An adult illustration of the Stanford Marshmallow Experiment.


----------



## bw66 (Dec 17, 2009)

Yup, the power of seemingly affordable but frequent payments is not lost on most sellers of "status" items.

I don't imagine we'll be seeing any deep discounts on gear until the pandemic subsides and there is a glut of used stuff on the market.


----------



## 2manyGuitars (Jul 6, 2009)

crann said:


> Call me crazy, but the idea of financing a "fun" item seems wasteful. There's also a real reason why the financing terms are in different time units, payments are bi-weekly and total term is 36 months. This is because most people aren't great at math, and so working out the full cost escapes a lot of people.
> 
> 36 months= 3 years = 52 weeks/year x 3 years = 156 weeks; 156/2= 78 bi-weekly payments; 78 x $63 = $4914
> 
> ...


Except the way things are going lately, by the time you saved for 46 weeks, Gibson probably would be charging $4914 for a Classic Plus anyway.

This is just a handy way to get ahead of the price increases.


----------



## Rick31797 (Apr 20, 2007)

crann said:


> Call me crazy, but the idea of financing a "fun" item seems wasteful. There's also a real reason why the financing terms are in different time units, payments are bi-weekly and total term is 36 months. This is because most people aren't great at math, and so working out the full cost escapes a lot of people.
> 
> 36 months= 3 years = 52 weeks/year x 3 years = 156 weeks; 156/2= 78 bi-weekly payments; 78 x $63 = $4914
> 
> ...


would the sales tax not be paid up front on it, I aways think the government wants there money now not over 36 months ..
only they can spread out payments over time , like the Trillium benefits.


----------



## colchar (May 22, 2010)

pat6969 said:


> Not!! Lol. You do the math. What’s interest rate? 25%? A cool 5K for a Classic.
> 
> View attachment 358018




$3299 to buy that Classic outright?

I paid a damned site less than that for one just a couple of weeks ago.


----------



## colchar (May 22, 2010)

Thunderboy1975 said:


> No interest for 12 months i think. Been awhile since ive partaken.



Not for Gibson Month.


----------



## crann (May 10, 2014)

2manyGuitars said:


> Except the way things are going lately, by the time you saved for 46 weeks, Gibson probably would be charging $4914 for a Classic Plus anyway.
> 
> This is just a handy way to get ahead of the price increases.

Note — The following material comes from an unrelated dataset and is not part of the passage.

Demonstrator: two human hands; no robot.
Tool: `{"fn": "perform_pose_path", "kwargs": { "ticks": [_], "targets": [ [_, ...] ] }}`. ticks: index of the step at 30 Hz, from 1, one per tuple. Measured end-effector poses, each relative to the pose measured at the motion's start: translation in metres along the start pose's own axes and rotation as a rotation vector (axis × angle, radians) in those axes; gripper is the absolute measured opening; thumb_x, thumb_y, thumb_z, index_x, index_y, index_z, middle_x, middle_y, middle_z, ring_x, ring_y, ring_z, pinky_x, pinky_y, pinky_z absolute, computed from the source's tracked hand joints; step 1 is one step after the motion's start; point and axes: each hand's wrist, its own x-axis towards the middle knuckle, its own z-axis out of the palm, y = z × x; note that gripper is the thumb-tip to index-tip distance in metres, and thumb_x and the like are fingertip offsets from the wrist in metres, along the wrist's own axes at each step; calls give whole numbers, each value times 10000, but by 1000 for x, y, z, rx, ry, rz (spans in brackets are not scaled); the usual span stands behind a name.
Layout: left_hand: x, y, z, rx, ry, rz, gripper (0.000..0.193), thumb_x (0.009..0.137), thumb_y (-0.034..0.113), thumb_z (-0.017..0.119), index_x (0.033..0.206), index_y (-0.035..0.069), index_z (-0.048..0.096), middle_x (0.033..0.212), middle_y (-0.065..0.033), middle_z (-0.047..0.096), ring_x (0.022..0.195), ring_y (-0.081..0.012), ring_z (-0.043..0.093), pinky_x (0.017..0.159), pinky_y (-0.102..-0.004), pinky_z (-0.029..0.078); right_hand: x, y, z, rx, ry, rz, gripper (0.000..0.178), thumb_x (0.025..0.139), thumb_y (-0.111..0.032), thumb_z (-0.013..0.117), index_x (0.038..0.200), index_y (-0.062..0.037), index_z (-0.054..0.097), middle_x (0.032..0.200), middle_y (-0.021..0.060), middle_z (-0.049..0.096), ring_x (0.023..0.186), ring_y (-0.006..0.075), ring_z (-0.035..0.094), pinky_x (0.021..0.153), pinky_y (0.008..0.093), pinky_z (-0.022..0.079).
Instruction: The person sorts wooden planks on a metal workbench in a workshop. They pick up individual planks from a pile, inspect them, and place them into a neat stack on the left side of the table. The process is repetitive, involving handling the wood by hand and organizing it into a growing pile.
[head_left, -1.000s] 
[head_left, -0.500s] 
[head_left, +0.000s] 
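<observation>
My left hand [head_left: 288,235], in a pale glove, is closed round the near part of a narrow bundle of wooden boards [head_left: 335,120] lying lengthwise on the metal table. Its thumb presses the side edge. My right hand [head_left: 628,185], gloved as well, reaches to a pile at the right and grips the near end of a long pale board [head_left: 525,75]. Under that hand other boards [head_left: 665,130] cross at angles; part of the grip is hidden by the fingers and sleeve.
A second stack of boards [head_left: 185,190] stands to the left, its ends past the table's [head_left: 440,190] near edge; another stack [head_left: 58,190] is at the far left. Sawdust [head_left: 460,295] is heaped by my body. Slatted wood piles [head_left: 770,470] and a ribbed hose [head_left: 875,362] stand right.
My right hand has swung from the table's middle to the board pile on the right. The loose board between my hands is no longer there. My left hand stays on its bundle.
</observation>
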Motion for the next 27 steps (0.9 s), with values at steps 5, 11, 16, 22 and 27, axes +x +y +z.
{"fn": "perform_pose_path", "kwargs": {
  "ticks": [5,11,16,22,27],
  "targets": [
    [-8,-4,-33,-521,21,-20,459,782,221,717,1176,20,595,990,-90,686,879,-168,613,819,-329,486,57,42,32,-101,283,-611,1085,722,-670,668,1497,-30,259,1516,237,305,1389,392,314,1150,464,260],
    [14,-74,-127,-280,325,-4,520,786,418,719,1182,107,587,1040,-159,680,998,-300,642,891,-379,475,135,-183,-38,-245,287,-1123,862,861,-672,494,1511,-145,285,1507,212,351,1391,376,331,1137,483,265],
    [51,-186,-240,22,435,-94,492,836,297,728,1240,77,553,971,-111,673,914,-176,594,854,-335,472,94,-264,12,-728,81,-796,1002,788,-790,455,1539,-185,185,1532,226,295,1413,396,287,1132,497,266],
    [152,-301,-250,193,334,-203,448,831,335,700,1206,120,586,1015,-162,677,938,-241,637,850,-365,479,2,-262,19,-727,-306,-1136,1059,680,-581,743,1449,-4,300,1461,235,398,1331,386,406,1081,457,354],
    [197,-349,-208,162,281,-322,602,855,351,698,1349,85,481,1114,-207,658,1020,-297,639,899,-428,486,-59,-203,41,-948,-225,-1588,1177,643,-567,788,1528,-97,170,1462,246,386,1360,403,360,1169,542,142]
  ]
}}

I'm not sure if you're being sarcastic, but we're due to see significant rises in inflation over the next few years for a variety of reasons. Probably >2% for a while before it settles. Gibson will add some on top of that for supply chain issues, worker wage increases etc. Even if we assume 5% increase over the next year which would be insanely high, you'd be at $3024 after tax.

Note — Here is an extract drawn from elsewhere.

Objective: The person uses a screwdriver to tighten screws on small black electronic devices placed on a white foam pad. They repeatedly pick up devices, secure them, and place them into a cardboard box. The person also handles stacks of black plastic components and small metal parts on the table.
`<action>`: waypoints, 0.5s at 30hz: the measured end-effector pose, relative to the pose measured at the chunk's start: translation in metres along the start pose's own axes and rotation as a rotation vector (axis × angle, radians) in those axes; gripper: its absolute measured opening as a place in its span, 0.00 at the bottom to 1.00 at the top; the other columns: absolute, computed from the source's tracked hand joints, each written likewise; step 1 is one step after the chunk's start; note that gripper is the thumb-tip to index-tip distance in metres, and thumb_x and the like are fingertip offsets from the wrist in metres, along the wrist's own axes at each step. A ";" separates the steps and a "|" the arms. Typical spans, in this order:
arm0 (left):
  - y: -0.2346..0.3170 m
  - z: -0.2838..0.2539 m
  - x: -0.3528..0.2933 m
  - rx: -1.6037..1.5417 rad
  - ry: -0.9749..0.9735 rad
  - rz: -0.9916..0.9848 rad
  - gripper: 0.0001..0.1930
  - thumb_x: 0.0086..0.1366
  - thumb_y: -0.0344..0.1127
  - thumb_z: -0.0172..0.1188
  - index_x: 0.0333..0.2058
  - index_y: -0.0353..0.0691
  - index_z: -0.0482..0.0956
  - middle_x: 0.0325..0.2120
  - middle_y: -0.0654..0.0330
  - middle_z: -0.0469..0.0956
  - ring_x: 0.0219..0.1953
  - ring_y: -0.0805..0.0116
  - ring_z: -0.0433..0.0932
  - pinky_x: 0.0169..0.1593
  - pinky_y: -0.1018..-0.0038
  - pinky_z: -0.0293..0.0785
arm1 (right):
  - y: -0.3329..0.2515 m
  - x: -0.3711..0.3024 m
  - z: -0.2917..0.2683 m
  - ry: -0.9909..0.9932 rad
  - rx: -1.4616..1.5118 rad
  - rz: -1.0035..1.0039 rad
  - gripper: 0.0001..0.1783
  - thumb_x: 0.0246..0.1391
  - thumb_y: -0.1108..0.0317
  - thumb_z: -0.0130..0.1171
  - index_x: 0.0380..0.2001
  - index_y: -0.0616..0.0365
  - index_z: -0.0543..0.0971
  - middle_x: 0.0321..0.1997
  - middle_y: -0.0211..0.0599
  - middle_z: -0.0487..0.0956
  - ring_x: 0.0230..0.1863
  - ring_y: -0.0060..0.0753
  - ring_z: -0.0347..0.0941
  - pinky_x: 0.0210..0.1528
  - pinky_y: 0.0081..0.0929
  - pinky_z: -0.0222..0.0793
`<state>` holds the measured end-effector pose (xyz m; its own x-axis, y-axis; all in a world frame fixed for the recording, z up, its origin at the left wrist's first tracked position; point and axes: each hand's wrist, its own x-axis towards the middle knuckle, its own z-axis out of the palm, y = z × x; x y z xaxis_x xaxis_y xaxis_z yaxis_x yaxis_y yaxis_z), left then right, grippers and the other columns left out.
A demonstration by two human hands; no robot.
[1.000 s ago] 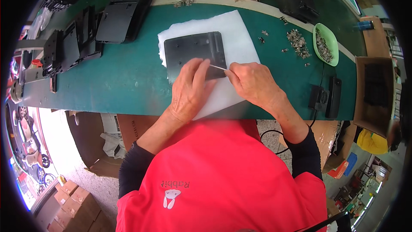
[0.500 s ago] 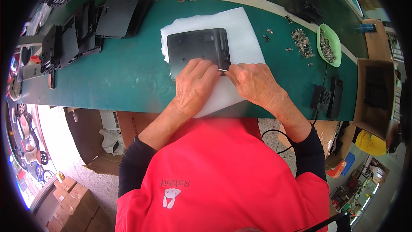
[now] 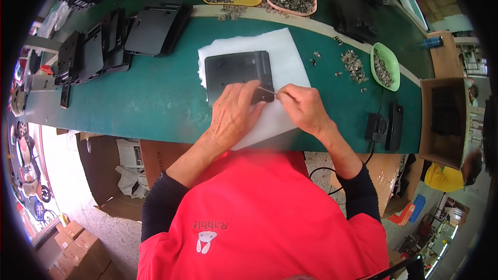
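A black plastic panel (image 3: 228,67) with small raised studs and a ridged strip along its right side lies on a white foam sheet (image 3: 290,67). My left hand (image 3: 231,116) rests over the panel's lower edge, fingers stretched forward and thumb apart from them. Pinched in my right hand (image 3: 306,108) is a thin metal rod (image 3: 267,91), slanting over the panel's lower right corner. Its far end meets my left fingertips, so its tip is hidden. What sits under my left fingers cannot be seen.
Several black plastic housings (image 3: 155,28) stand at the table's left. Yellow (image 3: 234,5) and pink (image 3: 290,11) trays of small metal parts sit at the back. Right of the foam lie loose metal parts (image 3: 354,66), a green tray (image 3: 397,75) and a black corded device (image 3: 377,127).
My right hand has drawn back slightly from the left, showing more of the rod. My left thumb has parted from its fingers. The whole view has shifted, with the table lower.
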<state>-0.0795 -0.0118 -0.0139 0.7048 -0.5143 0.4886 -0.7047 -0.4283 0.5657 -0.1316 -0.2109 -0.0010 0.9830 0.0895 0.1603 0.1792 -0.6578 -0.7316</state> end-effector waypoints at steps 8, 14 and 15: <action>0.000 0.010 0.005 0.023 0.005 -0.070 0.24 0.51 0.31 0.70 0.48 0.39 0.75 0.36 0.56 0.77 0.37 0.55 0.76 0.38 0.64 0.75 | -0.010 0.010 0.027 0.361 0.578 0.180 0.06 0.56 0.70 0.60 0.34 0.62 0.80 0.27 0.26 0.75 0.26 0.19 0.68 0.32 0.19 0.64; -0.005 0.010 0.003 -0.021 -0.003 -0.041 0.17 0.52 0.30 0.68 0.42 0.38 0.77 0.37 0.56 0.76 0.38 0.55 0.74 0.40 0.63 0.73 | -0.013 -0.005 -0.001 0.210 -0.117 0.087 0.06 0.53 0.70 0.63 0.32 0.61 0.79 0.28 0.34 0.74 0.23 0.30 0.71 0.28 0.25 0.68; -0.005 0.010 0.002 -0.042 -0.003 -0.039 0.17 0.52 0.30 0.68 0.42 0.38 0.77 0.37 0.55 0.75 0.38 0.55 0.74 0.40 0.63 0.73 | -0.013 -0.011 -0.008 0.105 -0.018 0.241 0.05 0.53 0.71 0.63 0.32 0.61 0.78 0.29 0.36 0.75 0.25 0.28 0.73 0.27 0.26 0.69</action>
<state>-0.0756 -0.0184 -0.0226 0.7315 -0.4998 0.4637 -0.6725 -0.4169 0.6115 -0.1455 -0.2090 0.0123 0.9875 -0.1491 0.0516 -0.0614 -0.6643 -0.7450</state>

You could counteract these effects by putting that $63 bi-weekly in a TFSA in a s&p500 based ETF. You'd probably come out way ahead than if you financed through L&M. On a side note, Sweetwater is financing these guitars for: "As low as $56/month for 36 months".



Rick31797 said:


> would the sales tax not be paid up front on it


I don't think so. When you finance a car for instance, you don't pay the tax right away. It's amortized with the cost of the car, but the dealership would probably pay the tax at point of sale. Just a guess though.


----------



## Thunderboy1975 (Sep 12, 2013)

Things have changed at L&M. Sabe my money and buy used.


colchar said:


> Not for Gibson Month.


Your right!
I believe it was 12% interest over a year and the first 6 months was 0%?
Interest was based on how many months you wanted to finance a few years back. 24% over 2 years and so on.
Thats how ive gotten all my LPs was during Gibson Month. It was a great promotion back then.


----------



## tdotrob (Feb 24, 2019)

These are great deals from L and M. Not only can you pay $2000 more for a guitar, but they’ll give it to you in a condition that allows you to practice your skills setting it up, rehydrating the fretboard and levelling/reseating shoddy fretwork.

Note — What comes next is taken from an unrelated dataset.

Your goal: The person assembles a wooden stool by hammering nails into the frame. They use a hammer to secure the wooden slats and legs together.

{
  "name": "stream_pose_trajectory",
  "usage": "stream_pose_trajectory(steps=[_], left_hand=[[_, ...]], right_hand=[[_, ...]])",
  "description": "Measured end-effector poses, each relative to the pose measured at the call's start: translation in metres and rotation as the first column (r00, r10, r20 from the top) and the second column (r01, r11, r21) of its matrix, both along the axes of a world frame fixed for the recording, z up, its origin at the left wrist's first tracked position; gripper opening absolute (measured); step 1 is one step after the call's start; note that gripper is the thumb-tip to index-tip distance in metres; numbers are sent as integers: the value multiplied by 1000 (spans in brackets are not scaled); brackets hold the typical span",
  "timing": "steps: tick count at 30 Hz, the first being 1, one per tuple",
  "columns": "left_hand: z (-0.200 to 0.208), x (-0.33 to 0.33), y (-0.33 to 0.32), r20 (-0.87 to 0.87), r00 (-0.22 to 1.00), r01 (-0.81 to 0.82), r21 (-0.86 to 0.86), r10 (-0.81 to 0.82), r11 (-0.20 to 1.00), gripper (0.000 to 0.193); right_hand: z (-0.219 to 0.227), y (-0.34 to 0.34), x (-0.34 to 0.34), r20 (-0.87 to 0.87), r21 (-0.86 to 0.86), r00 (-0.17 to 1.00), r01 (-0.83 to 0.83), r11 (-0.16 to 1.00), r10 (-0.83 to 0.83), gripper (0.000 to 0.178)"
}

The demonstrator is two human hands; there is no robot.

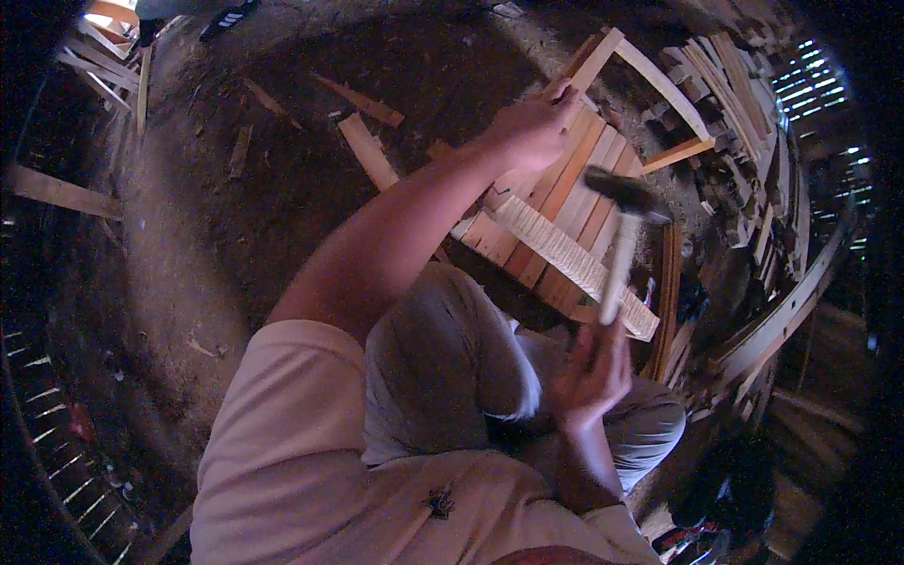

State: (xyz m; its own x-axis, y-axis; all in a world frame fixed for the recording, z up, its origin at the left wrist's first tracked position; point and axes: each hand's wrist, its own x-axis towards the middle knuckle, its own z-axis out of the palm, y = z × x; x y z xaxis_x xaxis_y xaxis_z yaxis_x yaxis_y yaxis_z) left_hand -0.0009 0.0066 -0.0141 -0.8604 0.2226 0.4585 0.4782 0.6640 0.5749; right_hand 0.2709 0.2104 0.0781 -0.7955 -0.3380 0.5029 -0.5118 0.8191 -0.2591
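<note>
My right hand (593, 377) is closed round the pale handle of a hammer (619, 268). Its dark head, a little blurred, is raised above a slatted wooden panel (574, 165) in front of my knees. Across the panel's near part lies a rough-sawn pale strip of wood (556, 245). At the panel's far side, my left hand (537, 130) grips a wooden bar (595, 61) that joins a curved wooden piece (664, 85) at a corner. The left fingertips are partly hidden behind the bar.
Stacked wood offcuts (734, 104) lie to the far right, with a long curved board (786, 320) nearer. Loose wood strips (363, 99) are scattered on the dirt floor, one plank (367, 151) just left of the panel. Another person's shoe (226, 19) shows at top left.
</note>
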Motion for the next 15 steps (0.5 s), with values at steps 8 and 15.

They are doing you a favour!


----------



## colchar (May 22, 2010)

Thunderboy1975 said:


> Things have changed at L&M. Sabe my money and buy used.
> 
> Your right!
> I believe it was 12% interest over a year and the first 6 months was 0%?
> ...



Nope, it has always just been 36 months.


----------



## Budda (May 29, 2007)

So does this make $1200 for a 2008 studio a great deal now, or...?


----------



## Diablo (Dec 20, 2007)

keto said:


> Yeah, I did the math in the L&M thread. 28.33%


I guess the L in L&M stands for Loan sharking.
"Long" always sounded suspect.


----------



## 2manyGuitars (Jul 6, 2009)

crann said:


> I'm not sure if you're being sarcastic...


The fact that you’re not sure says everything.


----------



## guitarman2 (Aug 25, 2006)

crann said:


> On a side note, Sweetwater is financing these guitars for: "As low as $56/month for 36 months".



$56 US comes to about $70 CAD today.


----------



## Thunderboy1975 (Sep 12, 2013)

colchar said:


> Nope, it has always just been 36 months.


Yes!! Your right!! 
Its Yorkville month you can finance a Gibson for 0% for 12 months!! 😀 🙌🏽


----------



## guitarman2 (Aug 25, 2006)

Diablo said:


> I guess the L in L&M stands for Loan sharking.
> "Long" always sounded suspect.


Usually people who can't get credit any where else are the ones that take advantage of in house financing. And that comes with a cost. I remember when I was a young musician touring on the road and had no credit. I was happy to buy my gear through L&M. With all my alternative low interest credit I have no need for L&M financing. If there is something I want to buy it takes me about 2 to 3 months to top up my gear fund by about 5k. So anything I need I can get with Zero interest. 
So I don't know why all the complaining of their high interest. You'd only take advantage of it, if it was the only way and its something you had to have.


----------



## keto (May 23, 2006)

Rick31797 said:


> would the sales tax not be paid up front on it, I aways think the government wants there money now not over 36 months ..
> only they can spread out payments over time , like the Trillium benefits.





crann said:


> (EDITED out a bunch)
> I don't think so. When you finance a car for instance, you don't pay the tax right away. It's amortized with the cost of the car, but the dealership would probably pay the tax at point of sale. Just a guess though.



L&M count it as a complete sale, with an account receivable on their books (your payment stream). So, the entire tax is due to which ever government is collecting it, that month or whenever the regular tax remittance period is. Same with a car. 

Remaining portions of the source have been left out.